Este aspecto -la distancia- tiene que ver, creo, con unos de los pocos atisbos de concepto manejados como tales en este, libro, cual es el de viaje. Safari, de hecho, significa travesía en swahili, y tiene menos que ver con aristócratas en busca de elefantes para disparar, que con el movimiento de hombres en largas distancias, cansadoras y peligrosas a destinos inciertos. La hermosa correspondencia de este libro con una travesía no remite a la sabana africana, sino al todavía más árido desplazamiento de una escritura al desarraigo cosmopolita, que precisamente porque no olvida su origen lo modifica irreversiblemente, infligiéndole la reconstrucción en otros lugares, otra lengua o en la mayor extrañeza de todas, la plasmación en una obra poética que intenta asimilar todo lo que la herido, rehaciéndola constantemente mediante costuras y remiendos.

 Safari podría ser un poemario problemático porque ese viaje emprendido, esa distancia recorrida quedan, a mi juicio, sin solución, entendiendo por solución cualquier intento de moraleja, desenlace o final feliz (o triste). Pero hay otro punto que he omitido hasta ahora, cual es el de la compañía que emprende esa aventura, que impide que el sentido de este libro se encuentre al comienzo, al medio o al final sino como algo titilante, concomitante en todo su trayecto. El despliegue que supone Safari tiene sentido como evocación de una comunicación, tenga o no destinatarios o voces de referencia, pero cuya conexión o desconexión con el hablante no puede sino ser amorosa. El safari se comprende como evolución y permanencia de las voces que se trasladan en compañía, no como una pausa del ser hasta llegar a un destino determinado. De este modo, en Safari carece de importancia cualquier destino de llegada: el safari, la travesía existe por y para los que viajan. Esta importancia, que quizá yo sólo imagine pero creo haber entrevisto después de varias relecturas, devuelve una imagen transformada de un hablante que por lo general suena controlado y casi árido, en la medida en que se nos aparece ahora como un reivindicador de lo humano en una de sus pocas facetas reivindicables, es decir, mediante el rescate de lo humano como algo compartido, como un movimiento en común. 
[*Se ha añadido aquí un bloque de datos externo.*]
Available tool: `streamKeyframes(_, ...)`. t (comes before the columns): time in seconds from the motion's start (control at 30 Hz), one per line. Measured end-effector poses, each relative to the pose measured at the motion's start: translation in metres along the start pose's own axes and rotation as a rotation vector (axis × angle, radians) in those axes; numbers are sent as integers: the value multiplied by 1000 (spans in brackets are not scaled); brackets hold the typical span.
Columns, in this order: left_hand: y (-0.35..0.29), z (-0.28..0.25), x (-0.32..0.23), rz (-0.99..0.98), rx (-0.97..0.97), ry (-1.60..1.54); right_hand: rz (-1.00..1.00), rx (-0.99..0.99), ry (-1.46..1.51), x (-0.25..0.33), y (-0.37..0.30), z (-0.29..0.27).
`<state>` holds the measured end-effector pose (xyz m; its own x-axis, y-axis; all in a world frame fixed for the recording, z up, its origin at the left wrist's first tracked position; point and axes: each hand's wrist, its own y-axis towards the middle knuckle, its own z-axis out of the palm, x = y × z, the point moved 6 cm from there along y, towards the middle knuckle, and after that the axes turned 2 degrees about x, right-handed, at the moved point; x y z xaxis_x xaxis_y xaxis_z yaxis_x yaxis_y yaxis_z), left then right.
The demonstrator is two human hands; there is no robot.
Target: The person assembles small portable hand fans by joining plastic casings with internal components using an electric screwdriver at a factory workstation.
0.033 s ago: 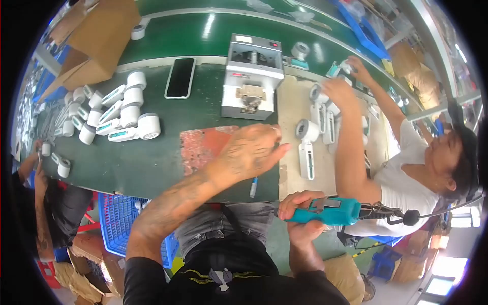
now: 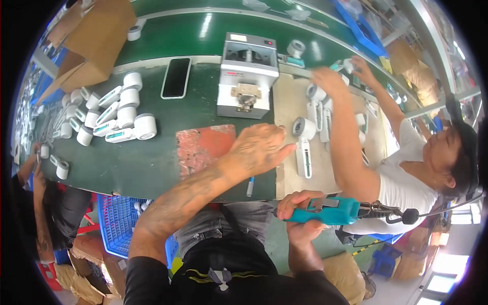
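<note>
My left hand (image 2: 259, 147) reaches over the table's red worn patch (image 2: 203, 147), back up, thumb held apart and nothing visible in it. Its fingertips are close to a white device with a round head and a straight handle (image 2: 304, 155), lying on the beige sheet to the right; a gap shows between them. My right hand (image 2: 305, 216) is wrapped round a teal electric screwdriver (image 2: 338, 211) held level at the table's front edge, its tip pointing left. A cord and coiled hanger run off from its right end. A small blue-and-white pen-like thing (image 2: 250, 186) lies below my left forearm.
A grey-white machine (image 2: 247, 76) stands at the back middle, a phone (image 2: 177, 78) left of it. Several more white devices (image 2: 127, 114) are heaped on the left. A co-worker's arm (image 2: 345, 137) reaches across the beige sheet at right. A blue basket (image 2: 114, 223) sits below the table.
My left hand has moved slightly right, toward the white device. The co-worker's nearer hand has shifted away from me. My right hand holds the screwdriver as before.
</note>
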<state>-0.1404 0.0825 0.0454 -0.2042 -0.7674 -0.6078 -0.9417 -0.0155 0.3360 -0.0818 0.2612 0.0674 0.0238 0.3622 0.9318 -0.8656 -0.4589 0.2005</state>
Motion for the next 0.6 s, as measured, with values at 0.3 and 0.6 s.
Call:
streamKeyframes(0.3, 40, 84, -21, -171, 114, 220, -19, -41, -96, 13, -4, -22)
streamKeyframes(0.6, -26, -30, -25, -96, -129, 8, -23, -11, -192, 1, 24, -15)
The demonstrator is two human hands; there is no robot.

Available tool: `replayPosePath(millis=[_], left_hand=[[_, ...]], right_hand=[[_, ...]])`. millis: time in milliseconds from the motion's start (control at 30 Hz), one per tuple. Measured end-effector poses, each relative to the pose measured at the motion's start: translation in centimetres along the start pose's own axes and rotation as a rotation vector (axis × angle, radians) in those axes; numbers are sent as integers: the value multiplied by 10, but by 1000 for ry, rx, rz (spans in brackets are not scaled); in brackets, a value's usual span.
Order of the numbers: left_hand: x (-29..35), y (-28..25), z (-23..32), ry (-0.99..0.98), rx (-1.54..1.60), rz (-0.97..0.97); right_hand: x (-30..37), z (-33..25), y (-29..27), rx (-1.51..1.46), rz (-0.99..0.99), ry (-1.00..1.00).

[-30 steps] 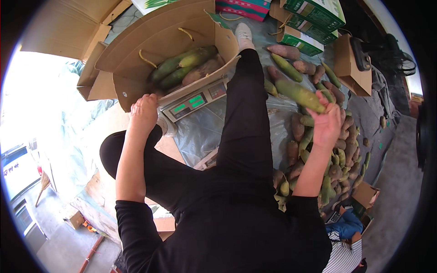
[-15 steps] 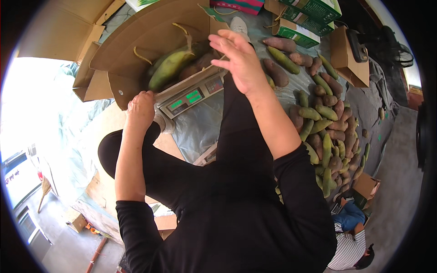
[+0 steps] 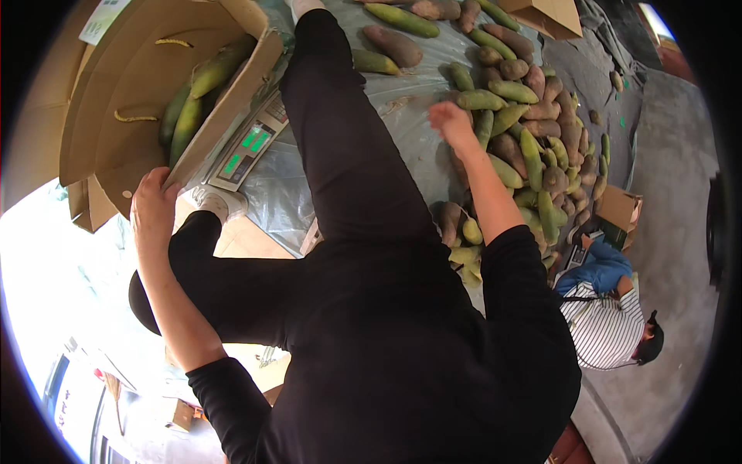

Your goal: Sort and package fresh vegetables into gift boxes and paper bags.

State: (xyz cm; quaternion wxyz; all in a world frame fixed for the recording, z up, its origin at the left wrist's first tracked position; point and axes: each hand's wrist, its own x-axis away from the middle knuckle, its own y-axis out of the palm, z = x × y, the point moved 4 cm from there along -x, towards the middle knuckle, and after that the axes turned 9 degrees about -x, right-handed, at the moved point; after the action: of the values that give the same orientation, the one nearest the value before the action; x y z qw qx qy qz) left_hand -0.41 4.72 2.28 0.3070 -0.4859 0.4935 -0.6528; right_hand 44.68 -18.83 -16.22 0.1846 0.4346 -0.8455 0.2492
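My left hand [image 3: 154,205] grips the near rim corner of an open cardboard box [image 3: 108,127], thumb and fingers closed on its edge. Inside lie long green radishes [image 3: 188,124], and two yellow cord handles show on the box's inner wall. The box rests on a digital scale [image 3: 241,155] with lit green displays. My right hand [image 3: 450,124] is away from the box, over the plastic sheet at the left side of a large heap of green radishes and reddish-brown roots [image 3: 541,127]. Its fingers are slightly blurred and loosely apart, with nothing seen in them.
Loose roots, among them a brown one [image 3: 393,46], lie on the clear plastic sheet [image 3: 270,189] beyond my outstretched leg. At the right, another person [image 3: 603,317] in a striped top is beside an open carton [image 3: 618,209]. A further cardboard box [image 3: 545,15] stands at the far edge.
My right hand has swung from above the box's right end to the heap on the right. My left hand stays on the box rim. The view has turned toward the right.
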Motion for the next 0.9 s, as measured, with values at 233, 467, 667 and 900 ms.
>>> replayPosePath(millis=[233, 467, 667, 900], left_hand=[[-8, 9, -1, 18, 153, 12], [0, 5, -14, -86, 177, -41], [2, 5, -20, 10, 150, 98], [-2, 3, -8, -34, 147, 38]], right_hand=[[22, 200, -57, 884, -187, 228], [106, 187, -71, 1022, -337, 586], [131, 224, -102, 1111, -282, 677], [131, 276, -116, 1387, -433, 211]])
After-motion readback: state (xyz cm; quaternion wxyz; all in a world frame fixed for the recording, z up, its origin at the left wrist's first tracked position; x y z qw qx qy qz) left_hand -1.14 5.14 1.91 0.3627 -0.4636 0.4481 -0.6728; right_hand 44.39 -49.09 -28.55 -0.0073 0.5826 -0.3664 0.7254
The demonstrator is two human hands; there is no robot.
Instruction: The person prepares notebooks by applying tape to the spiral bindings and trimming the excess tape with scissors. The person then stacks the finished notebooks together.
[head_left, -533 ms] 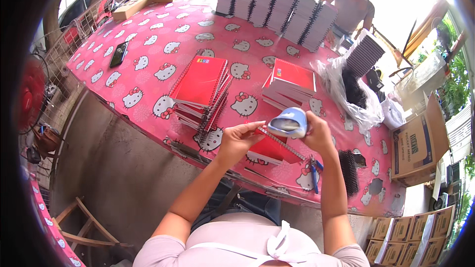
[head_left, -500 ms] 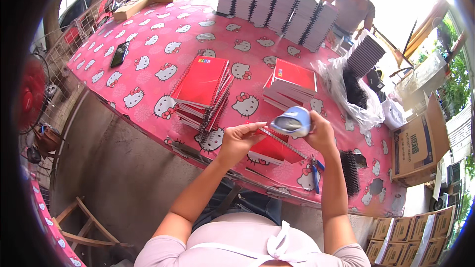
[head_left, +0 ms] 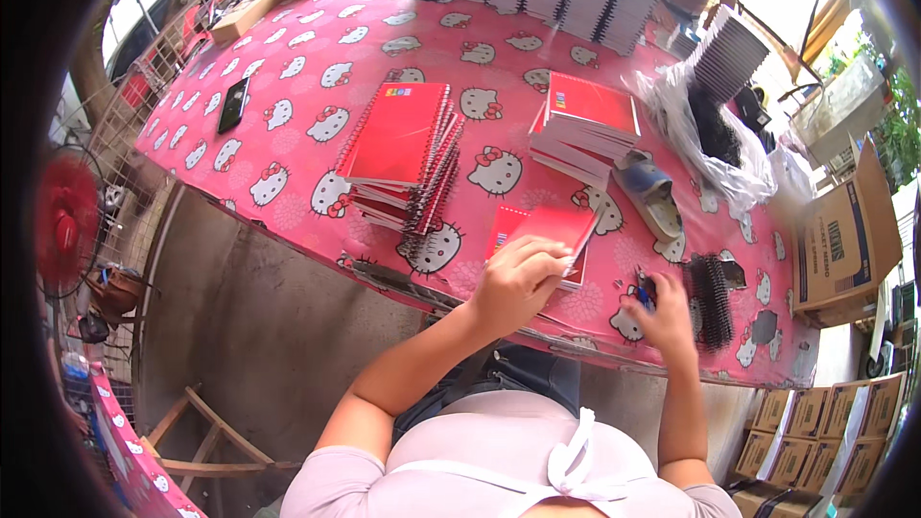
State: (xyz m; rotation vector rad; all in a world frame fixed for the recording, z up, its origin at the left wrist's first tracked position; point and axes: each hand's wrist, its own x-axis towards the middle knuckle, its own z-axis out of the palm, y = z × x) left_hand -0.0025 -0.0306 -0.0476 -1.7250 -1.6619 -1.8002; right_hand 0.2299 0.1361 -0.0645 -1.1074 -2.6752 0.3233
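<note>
Both hands (head_left: 523,278) (head_left: 666,315) reach forward, left pinching red notebook (head_left: 561,226), right at pliers (head_left: 645,298), grip unclear.

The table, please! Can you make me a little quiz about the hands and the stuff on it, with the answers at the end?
1. Fill in: the left hand holds a ____ notebook.
2. True or false: the clog lies on the table.
3. Which thing is the right hand at? A) phone, B) pliers, C) fan.

Key: 1. red; 2. true; 3. B.
</note>
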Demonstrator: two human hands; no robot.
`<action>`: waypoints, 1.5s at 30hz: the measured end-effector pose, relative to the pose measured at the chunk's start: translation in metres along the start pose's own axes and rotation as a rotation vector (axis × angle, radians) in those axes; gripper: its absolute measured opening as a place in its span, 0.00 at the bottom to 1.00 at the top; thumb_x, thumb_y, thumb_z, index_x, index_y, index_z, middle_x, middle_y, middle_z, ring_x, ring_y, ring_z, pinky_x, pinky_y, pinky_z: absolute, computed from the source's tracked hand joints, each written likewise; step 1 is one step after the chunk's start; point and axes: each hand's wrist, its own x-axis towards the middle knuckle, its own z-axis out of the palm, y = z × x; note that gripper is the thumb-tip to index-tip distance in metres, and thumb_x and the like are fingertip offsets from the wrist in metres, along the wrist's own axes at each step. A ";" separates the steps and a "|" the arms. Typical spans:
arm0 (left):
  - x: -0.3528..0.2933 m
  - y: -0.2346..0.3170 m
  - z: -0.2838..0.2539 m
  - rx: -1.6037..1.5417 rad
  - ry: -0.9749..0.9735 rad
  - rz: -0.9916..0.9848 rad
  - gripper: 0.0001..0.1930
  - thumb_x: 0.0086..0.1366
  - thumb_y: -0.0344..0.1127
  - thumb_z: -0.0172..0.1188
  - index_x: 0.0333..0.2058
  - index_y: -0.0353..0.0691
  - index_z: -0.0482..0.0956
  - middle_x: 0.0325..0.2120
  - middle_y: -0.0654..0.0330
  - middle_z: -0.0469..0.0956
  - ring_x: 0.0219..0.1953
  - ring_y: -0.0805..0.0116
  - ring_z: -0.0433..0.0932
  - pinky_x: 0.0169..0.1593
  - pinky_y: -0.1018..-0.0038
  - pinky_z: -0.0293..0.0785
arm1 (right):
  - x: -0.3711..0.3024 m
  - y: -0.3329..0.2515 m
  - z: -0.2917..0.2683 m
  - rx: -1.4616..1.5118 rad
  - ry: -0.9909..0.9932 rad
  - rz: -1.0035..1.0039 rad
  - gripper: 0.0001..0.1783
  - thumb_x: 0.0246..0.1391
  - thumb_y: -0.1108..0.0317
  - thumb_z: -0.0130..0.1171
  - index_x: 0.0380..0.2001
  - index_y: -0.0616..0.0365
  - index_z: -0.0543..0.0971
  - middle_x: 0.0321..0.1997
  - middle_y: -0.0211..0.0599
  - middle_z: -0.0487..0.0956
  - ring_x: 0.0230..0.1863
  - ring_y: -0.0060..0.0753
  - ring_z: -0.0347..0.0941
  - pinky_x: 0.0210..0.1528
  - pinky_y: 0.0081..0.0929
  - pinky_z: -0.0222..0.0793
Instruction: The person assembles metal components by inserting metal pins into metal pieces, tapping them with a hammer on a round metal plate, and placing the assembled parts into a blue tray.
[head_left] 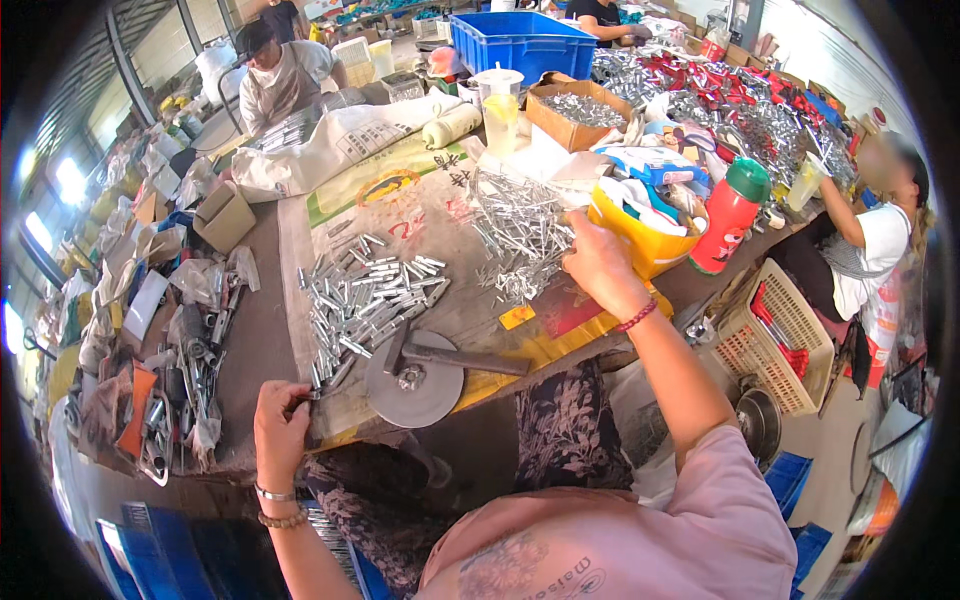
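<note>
My left hand is closed in a pinch at the table's near edge, beside the lower left end of a pile of short silver metal rods. What its fingertips hold is too small to make out. My right hand reaches to the right side of a second heap of thinner metal pins, its fingers curled and partly hidden. Between my arms a round grey metal disc lies near the edge, with a hex nut-like piece on it. A hammer rests across the disc.
Right of the pins stand a yellow container and a red bottle with a green lid. Behind are a plastic cup, a carton of metal parts and a blue crate. Co-workers sit at far left and right.
</note>
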 end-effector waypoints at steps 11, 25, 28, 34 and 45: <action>-0.011 0.066 0.024 -0.139 0.009 0.077 0.09 0.59 0.22 0.75 0.39 0.37 0.89 0.34 0.58 0.83 0.38 0.62 0.81 0.42 0.68 0.76 | -0.071 -0.094 -0.035 0.590 -0.203 -0.331 0.09 0.54 0.77 0.70 0.39 0.61 0.87 0.34 0.37 0.84 0.34 0.31 0.84 0.39 0.32 0.79; -0.024 0.091 0.056 -0.015 0.002 0.149 0.10 0.59 0.26 0.76 0.41 0.38 0.90 0.35 0.57 0.83 0.41 0.55 0.82 0.45 0.64 0.78 | -0.110 -0.155 0.022 0.376 -0.170 -0.888 0.06 0.53 0.74 0.67 0.32 0.55 0.79 0.38 0.36 0.76 0.43 0.45 0.77 0.47 0.43 0.77; -0.024 0.086 0.060 -0.015 0.023 0.173 0.11 0.60 0.24 0.76 0.43 0.38 0.90 0.35 0.57 0.82 0.39 0.58 0.82 0.44 0.66 0.78 | -0.109 -0.155 0.023 0.364 -0.167 -0.891 0.06 0.52 0.73 0.67 0.32 0.55 0.79 0.38 0.36 0.76 0.44 0.44 0.77 0.47 0.42 0.77; -0.024 0.084 0.063 -0.037 0.031 0.156 0.08 0.60 0.27 0.76 0.39 0.39 0.90 0.35 0.56 0.82 0.41 0.52 0.83 0.45 0.61 0.79 | -0.107 -0.156 0.025 0.345 -0.140 -0.925 0.06 0.52 0.73 0.67 0.33 0.54 0.80 0.38 0.36 0.77 0.44 0.44 0.78 0.47 0.42 0.77; -0.026 0.088 0.067 -0.107 0.006 0.180 0.08 0.59 0.23 0.76 0.38 0.37 0.89 0.33 0.56 0.81 0.37 0.55 0.81 0.40 0.65 0.77 | -0.101 -0.155 0.032 0.424 -0.194 -0.963 0.04 0.53 0.73 0.65 0.33 0.55 0.80 0.38 0.36 0.76 0.44 0.45 0.77 0.48 0.43 0.76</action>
Creo que aquí me detengo, habiendo ya pasado la frontera que separa a un presentador de un predicador. Como dije, comprender es violentar. Creo haber violentado lo suficiente este poemario como para seguir echándoselos a perder. Mejor que cada uno de nosotros busque algo en Safari. No algo perdido, algo por encontrar. Porque para eso hay que viajar; kusafiri, como se dice en swahili.